1.
Use the time of a total stranger in such a way that he or she will
not feel the time was wasted.
2.
Give the reader at least one character he or she can root for.
In one draft of Henry on Fire I decided to really bring out
Henry’s anger issue. I think I was angry about the fact that the rest of the
world did not realize that I had written the next great American novel and in
doing so redefined the American literary landscape forever. My angry Henry was
mean to his friends. He thought about wacking the old man, Papo, with his
walking stick. At a critique group, having only read fifteen pages, a guy said
he hated Henry, my main character.
Wow! That was a wakeup call. He not only wasn’t rooting for Henry
he hated him. I think we all want to know that someone is rooting for us. It
saddens me when I discover parents who aren’t rooting for their children. Yes
it is good to be honest about our children’s abilities and inabilities in the
world but that doesn’t mean we stop rooting for them. No matter what, parents
need to want their children to rise to the fullness of their potential and even
beyond, if we won’t root for our own children who will.
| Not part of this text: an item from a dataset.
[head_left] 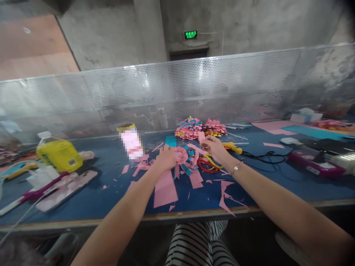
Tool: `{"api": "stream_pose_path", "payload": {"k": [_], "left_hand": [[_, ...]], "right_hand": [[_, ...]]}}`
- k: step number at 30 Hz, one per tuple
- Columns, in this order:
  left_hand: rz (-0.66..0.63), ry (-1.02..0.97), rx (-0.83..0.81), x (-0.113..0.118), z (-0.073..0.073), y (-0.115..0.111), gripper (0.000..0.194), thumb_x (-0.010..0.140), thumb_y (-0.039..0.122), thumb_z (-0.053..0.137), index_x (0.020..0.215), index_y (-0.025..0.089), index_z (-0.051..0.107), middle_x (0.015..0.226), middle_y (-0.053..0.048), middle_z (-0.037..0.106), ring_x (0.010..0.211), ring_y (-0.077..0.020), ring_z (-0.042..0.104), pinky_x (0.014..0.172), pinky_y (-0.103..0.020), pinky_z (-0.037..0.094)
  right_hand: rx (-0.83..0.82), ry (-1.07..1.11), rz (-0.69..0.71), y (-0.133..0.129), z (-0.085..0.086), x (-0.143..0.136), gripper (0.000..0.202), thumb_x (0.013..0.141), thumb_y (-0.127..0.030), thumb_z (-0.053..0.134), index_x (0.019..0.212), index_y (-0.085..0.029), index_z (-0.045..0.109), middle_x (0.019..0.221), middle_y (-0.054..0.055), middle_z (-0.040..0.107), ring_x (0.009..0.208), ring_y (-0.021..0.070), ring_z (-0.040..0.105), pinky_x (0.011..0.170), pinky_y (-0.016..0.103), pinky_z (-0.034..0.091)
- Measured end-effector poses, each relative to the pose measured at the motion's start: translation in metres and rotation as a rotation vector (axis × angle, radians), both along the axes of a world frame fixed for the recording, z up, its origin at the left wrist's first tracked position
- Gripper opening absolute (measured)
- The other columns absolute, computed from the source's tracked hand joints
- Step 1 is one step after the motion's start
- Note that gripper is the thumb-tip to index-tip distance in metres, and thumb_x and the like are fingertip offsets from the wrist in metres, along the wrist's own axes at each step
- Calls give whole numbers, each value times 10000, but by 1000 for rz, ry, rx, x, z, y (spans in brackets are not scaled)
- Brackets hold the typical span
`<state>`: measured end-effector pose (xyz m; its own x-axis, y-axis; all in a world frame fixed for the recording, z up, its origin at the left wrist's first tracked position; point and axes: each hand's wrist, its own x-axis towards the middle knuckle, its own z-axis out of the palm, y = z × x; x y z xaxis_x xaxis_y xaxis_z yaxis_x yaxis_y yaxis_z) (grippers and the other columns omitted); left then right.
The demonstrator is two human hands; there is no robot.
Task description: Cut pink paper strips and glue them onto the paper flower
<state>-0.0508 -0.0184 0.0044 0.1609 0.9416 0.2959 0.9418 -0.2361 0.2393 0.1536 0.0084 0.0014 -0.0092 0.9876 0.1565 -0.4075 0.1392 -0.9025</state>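
Note:
My left hand (165,157) is closed on the near-left side of a round pink paper flower (181,155), low over the table. Pink and blue paper strips spread out around and under the flower. My right hand (214,147) pinches a small pink paper piece (201,138) between thumb and fingers, a little above and right of the flower. Scissors with red and yellow handles (208,167) lie among the scraps below my right hand. Close to my left forearm is a flat pink paper sheet (165,190). A yellow-handled tool (233,147) with a black cord rests just beyond my right hand.
Fringed paper flowers (189,128) stand at the back before a perforated metal screen (155,99). On the left are a yellow bottle (59,153) and a phone (66,192). A purple power strip (314,164) sits right. Pink offcuts (226,195) litter the blue tabletop (116,201).

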Motion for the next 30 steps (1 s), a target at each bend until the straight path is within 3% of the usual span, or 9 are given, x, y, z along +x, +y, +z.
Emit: {"api": "stream_pose_path", "payload": {"k": [3, 5, 8, 11, 17, 21, 26, 30], "left_hand": [[76, 219, 23, -11, 7, 0, 363, 652, 128, 500, 1015, 145, 511, 1114, -192, 421, 1051, -348, 380, 794, -441, 363], [106, 250, 57, -19, 10, 1, 322, 675, 98, 451, 980, 159, 532, 1109, -188, 438, 1050, -343, 391, 786, -449, 363], [145, 80, 74, -29, 9, 11, 246, 655, 70, 455, 854, 162, 567, 1021, -169, 508, 1035, -327, 433, 832, -456, 326], [99, -214, -11, -35, 1, 28, 70, 598, 100, 539, 598, 170, 536, 763, -111, 568, 931, -288, 517, 828, -371, 339], [144, -317, -124, -33, -9, 44, 282, 597, 286, 591, 404, 198, 406, 416, 0, 399, 606, -211, 536, 605, -276, 366], [125, -452, -162, -31, -10, 42, 170, 489, 185, 639, 525, 189, 474, 446, 41, 431, 524, -156, 496, 517, -237, 331], [61, -772, -93, -24, -10, 37, 343, 470, 114, 628, 788, 173, 513, 580, 60, 474, 505, -96, 466, 493, -206, 342], [31, -972, -40, -17, -6, 34, 435, 472, 121, 662, 864, 174, 480, 687, 51, 468, 538, -65, 450, 502, -188, 360]], "right_hand": [[3, -26, -20, 3, 0, 2, 300, 462, -237, 684, 611, -189, 427, 568, -62, 505, 559, 77, 496, 522, 206, 366], [14, -48, -31, 4, -1, 3, 290, 470, -244, 679, 612, -188, 433, 566, -60, 502, 554, 75, 483, 511, 203, 355], [42, -71, -32, 5, -2, 3, 268, 491, -254, 664, 611, -188, 434, 572, -58, 499, 538, 70, 464, 502, 206, 347], [41, -81, -21, 4, -2, 3, 261, 498, -248, 653, 612, -193, 424, 579, -55, 511, 542, 76, 481, 522, 216, 368], [-19, -77, 35, 0, 1, 3, 258, 510, -218, 631, 610, -203, 394, 571, -54, 516, 567, 100, 543, 584, 248, 434], [-80, -183, 21, 2, -3, 4, 223, 544, -198, 606, 621, -204, 397, 599, -40, 535, 590, 116, 563, 561, 254, 445], [-152, -233, 9, 8, -10, 1, 200, 554, -173, 595, 613, -200, 406, 617, -24, 542, 601, 123, 574, 554, 261, 457], [-54, -148, -25, 9, -9, 4, 222, 562, -216, 607, 637, -209, 398, 661, -21, 545, 657, 130, 568, 593, 276, 467]]}}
I am also bothered by employers who don’t root for their
employees. I want to see the people around me excel. I have more than once had
interns tell me that their efforts were at least as good as mine. I tell them
my goal is to make them better than me. If I knew starting out what I know now,
the good lord only knows what might have happened. I in no way want neither my
abilities nor inabilities to be a defining limit on those I get to mentor.
We love the star quarterback and we stand up and cheer for the come
from behind person who overcomes tremendous obstacles, but there are a whole
lot of people in the middle who we need to root for also. That is where most of
us live. I’m going to start rooting for the guy who holds up the line while
trying to get the exact change out of his pocket. Or the one who meticulous
sorts and packs his groceries in the self-check line. Or the person who just
can’t quite figure out how to merge onto or off the interstate. Maybe they’ll
root for me also.
In my story of Henry I hope you cheer for the girls when they put
an end to the boy’s jalapeno eating contest at the school dance. And I hope you
cheer for Henry when he puts his all into climbing that rope that I never made
my way up. I hope you will root for Anree who so envies Henry’s life in
suburbia. And I hope you will root for all kinds of people who are currently
part of your life.
3.
Every character should want something, even if it is only a glass
of water.
4.
Every sentence must do one of two things—reveal character or advance
the action.
5.
Start as close to the end as possible.
6.
Be a sadist. No matter how sweet and innocent your leading
characters, make awful things happen to them—in order that the reader may see
what they are made of.
7.
Write to please just one person. If you open a window and make
love to the world, so to speak, your story will get pneumonia.
8.
Give your readers as much information as possible as soon as
possible. To heck with suspense. Readers should have such complete
understanding of what is going on, where and why, that they could finish the
story themselves, should cockroaches eat the last few pages.